JANGANKAN orang yang awam psikologi, mereka yang berpendidikan sarjana psikologi juga banyak yang tidak memahami maksud daripada judul itu. Bisa dimaklumi, sebab judul artikel ini tidak semata-mata psikologi, tetapi juga terkandung unsur bahasa (linguistik) dan ilmu filsafat.

Psikolinguistik
Ada yang namanya “psycholinguistic”, tetapi biasanya mempelajari bahasa anak-anak. Psikolinguistik meliputi proses kognitif yang memungkinkan untuk menghasilkan kalimat gramatikal dan bermakna keluar dari kosa kata dan struktur tata bahasa, serta proses yang memungkinkan untuk memahami ucapan-ucapan, kata, teks, dll Pengembangan kemampuan penelitian psikolinguistik anak untuk belajar bahasa .

Pendapat bisa diaplikasikan dalam bahasa tulis, bahasa lisan maupun bahasa tubuh (biasa dikenal dengan body language).

Body language
Sebuah teori yang mengajarkan bahwa tiap gerak tubuh seseorang, meliputi cara duduk, cara memegang gelas, raut muka dan seterusnya mencerminkan suasana emosi seseorang. Bisa mencerminkan kegembiraan, pandangan curiga, raut sinis, kesedihan, galau, gelisah dan semacamnya.

Oral language
Yang dimaksud oral language yaitu bahasa lisan. Ucapan-ucapan seseorang juga bisa menggambarkan emosi dan bahkan karakter seseorang. Antara lain ucapan yang sopan, kasar, kampungan, intelek, ancaman, pujian dan semacamnya.

Written language
Yaitu bahasa dalam bentuk tulisan. Bisa menggambarkan kesedihan, kesombongan, kesenangan, persuasif, motivasi, snob (sok tahu, sok mengerti, sok pintar, dll). Di sambing bisa memberikan gambaran tentang emosi juga karakter seseorang.

Merupakan indikator awal
Body language,oral language dan written language sesungguhnya merupakan indikator awal tentang emosi , motivasi maupun karakter seseorang. Untuk mendapatkan kesimpulan yang akurat, tentu perlu banyak data dan observasi langsung atau tidak langsung terhadap seseorang. Dan itu butuh waktu. Meskipun indikator awal, namun tingkat kebenarannya lebih dari 50%.

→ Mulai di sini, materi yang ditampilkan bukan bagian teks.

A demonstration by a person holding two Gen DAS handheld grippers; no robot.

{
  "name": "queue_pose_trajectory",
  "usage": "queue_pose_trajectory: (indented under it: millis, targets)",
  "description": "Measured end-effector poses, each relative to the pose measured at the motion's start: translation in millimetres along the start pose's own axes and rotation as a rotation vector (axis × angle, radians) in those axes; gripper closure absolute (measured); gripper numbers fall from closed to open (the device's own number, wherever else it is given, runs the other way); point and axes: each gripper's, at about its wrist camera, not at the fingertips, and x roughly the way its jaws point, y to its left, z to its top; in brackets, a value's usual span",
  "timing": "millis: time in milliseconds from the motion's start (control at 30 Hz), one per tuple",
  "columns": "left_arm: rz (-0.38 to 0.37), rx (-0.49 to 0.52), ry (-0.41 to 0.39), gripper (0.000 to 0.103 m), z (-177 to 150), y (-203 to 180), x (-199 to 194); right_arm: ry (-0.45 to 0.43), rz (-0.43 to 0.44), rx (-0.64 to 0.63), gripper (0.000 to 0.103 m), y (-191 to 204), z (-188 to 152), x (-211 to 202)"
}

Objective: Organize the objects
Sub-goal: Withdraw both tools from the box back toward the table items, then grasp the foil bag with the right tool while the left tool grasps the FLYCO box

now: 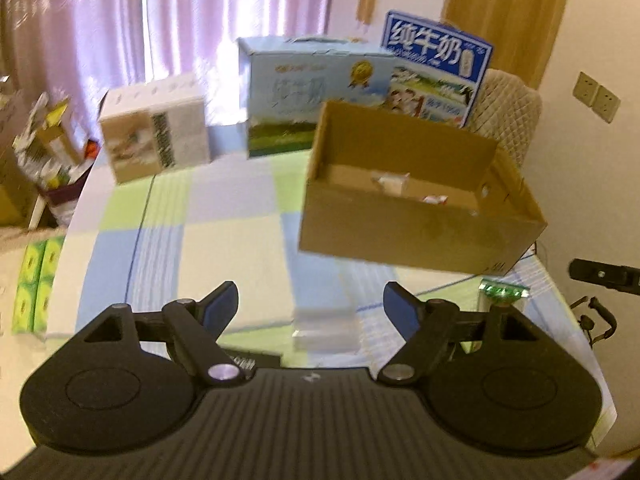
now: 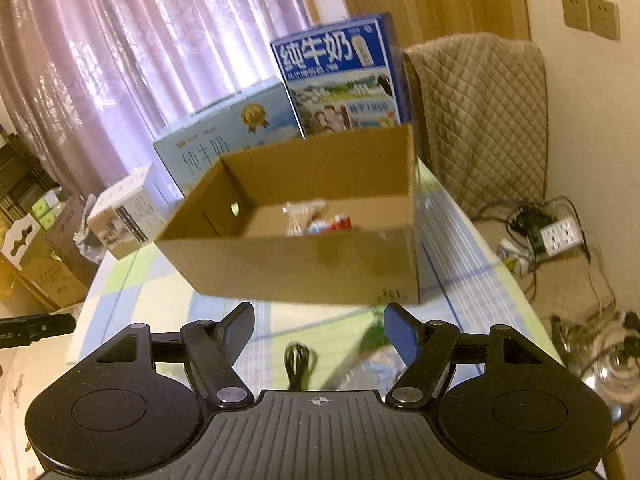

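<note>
Both grippers, left gripper (image 1: pixel 311 304) and right gripper (image 2: pixel 319 322), are hovering wide and empty just before the cardboard box (image 2: pixel 304 264). Several small items are already lying inside; a clear packet (image 1: pixel 324 330), green packet (image 1: pixel 505 291) and black cable (image 2: pixel 298 364) are still waiting before it.

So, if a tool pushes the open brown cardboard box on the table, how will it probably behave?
The cardboard box would probably slide rather than tip: it is low and wide, with its flat bottom on the smooth checked tablecloth. It is likely light, since only a few small items lie inside. Its thin, open-topped walls may flex if squeezed, so pushing low seems safer.
</note>
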Motion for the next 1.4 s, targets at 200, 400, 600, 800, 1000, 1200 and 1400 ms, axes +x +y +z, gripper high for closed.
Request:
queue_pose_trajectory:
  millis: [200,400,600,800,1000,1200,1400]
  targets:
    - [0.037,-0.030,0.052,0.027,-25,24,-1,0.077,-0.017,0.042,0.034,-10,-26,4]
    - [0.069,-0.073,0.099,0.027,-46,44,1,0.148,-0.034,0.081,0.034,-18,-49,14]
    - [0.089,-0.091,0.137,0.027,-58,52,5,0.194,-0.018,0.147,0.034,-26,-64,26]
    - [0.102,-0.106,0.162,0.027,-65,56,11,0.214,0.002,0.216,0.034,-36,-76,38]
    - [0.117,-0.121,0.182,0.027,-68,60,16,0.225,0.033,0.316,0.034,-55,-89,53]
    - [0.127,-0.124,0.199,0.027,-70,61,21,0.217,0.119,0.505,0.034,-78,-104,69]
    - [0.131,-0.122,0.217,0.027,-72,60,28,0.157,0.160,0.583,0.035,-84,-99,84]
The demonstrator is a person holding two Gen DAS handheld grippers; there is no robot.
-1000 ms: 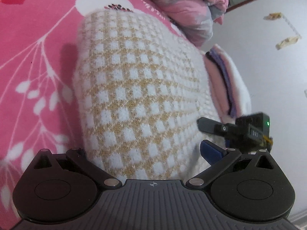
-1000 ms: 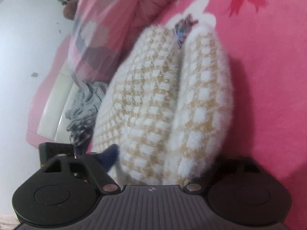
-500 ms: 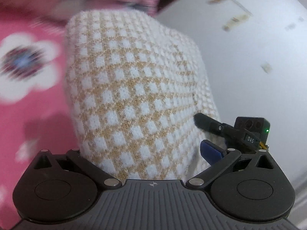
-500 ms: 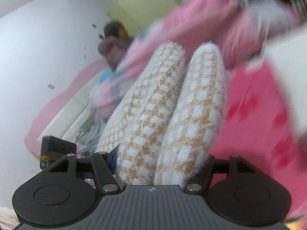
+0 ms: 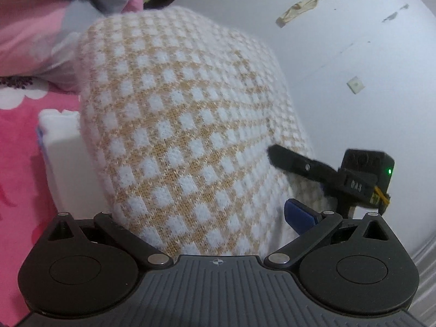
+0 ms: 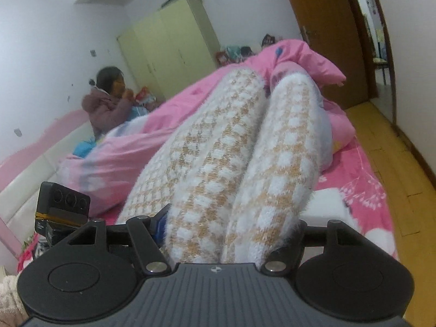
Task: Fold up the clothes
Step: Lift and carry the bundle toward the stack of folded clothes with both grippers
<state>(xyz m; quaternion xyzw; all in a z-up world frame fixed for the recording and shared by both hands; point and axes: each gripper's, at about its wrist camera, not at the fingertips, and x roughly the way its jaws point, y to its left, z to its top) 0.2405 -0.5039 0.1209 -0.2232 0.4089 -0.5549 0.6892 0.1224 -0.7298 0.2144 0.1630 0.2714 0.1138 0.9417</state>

Pasti ada kekecualian dan penyimpangan
Ilmu apapun pasti ada kekecualian maupun penyimpangan. Hal ini biasa disebut “deviasi”. dalam statistik kita kenal istilah “standar deviasi”. dalam psikologi juga ada kekecualian-kekecualian.

Deviasi atau kekecualian
Bisa saja seseorang “bersandiwara” dalam bahasa body, oral maupun written (terutama dalam cerpen ataupun novel), namun yang pasti tidak semua orang yang berkomentar pasti “bersandiwara”. Deviasinya mungkin sekitar 10% saja.

Frekuensi
Jika kita mengamati bahasa tubuh, bahasa oral maupun bahasa written, tentu tidak cukup satu kali saja. harus berulang. Mungkin sepuluh kali, mungkin duapuluh kali. Kemudian kita cari konotasi persamaannya. Kita cari nada kalimatnya. Kemudian kita analisa.

Penerapan written language di Facebook
Di Facebook ada fasiltas status, komen ataupun tanggapan. Tentu semuanya tertulis. Kita bisa membaca dan disadari atau tidak, kita bisa merasakan “nada bicara” atau “warna emosinya” ataupun “nuansa motivasinya”. Jika kita punya beberapa data dan menganalisanya berkali-kali, maka kita akan mendapatkan “benang mrah” dari “karakter” Facebooker tersebut. Mungkin dia sombong, narsis, agamais, snob (sok tahu, sok mengerti atau sok pintar, cerdas, bodoh, bersifat menguji, rendah diri dan lain-lain).

Dasar teoritisnya
Kalau di dalam konteks ajaran carl Gustav Jung, bisa kita masukkan ke dalam salah satu teorinya. Misalnya: berkarakter introvert, ambivert ataupun ambivert dan seterusnya.

Indikator awal tentang karakter
Jadi, status,komentar ataupun  tanggapan di Facebook merupakan indikator tentang karakter Facebooker yang bersangkutan. Memang ada kekecualian, penyimpangan atau deviasi (karena Facebooker pandai berpura-pura atau menulis sesuatu tidak sesuai karakternya) namun jumlahnya sangat sedikit (kurang dari 10%).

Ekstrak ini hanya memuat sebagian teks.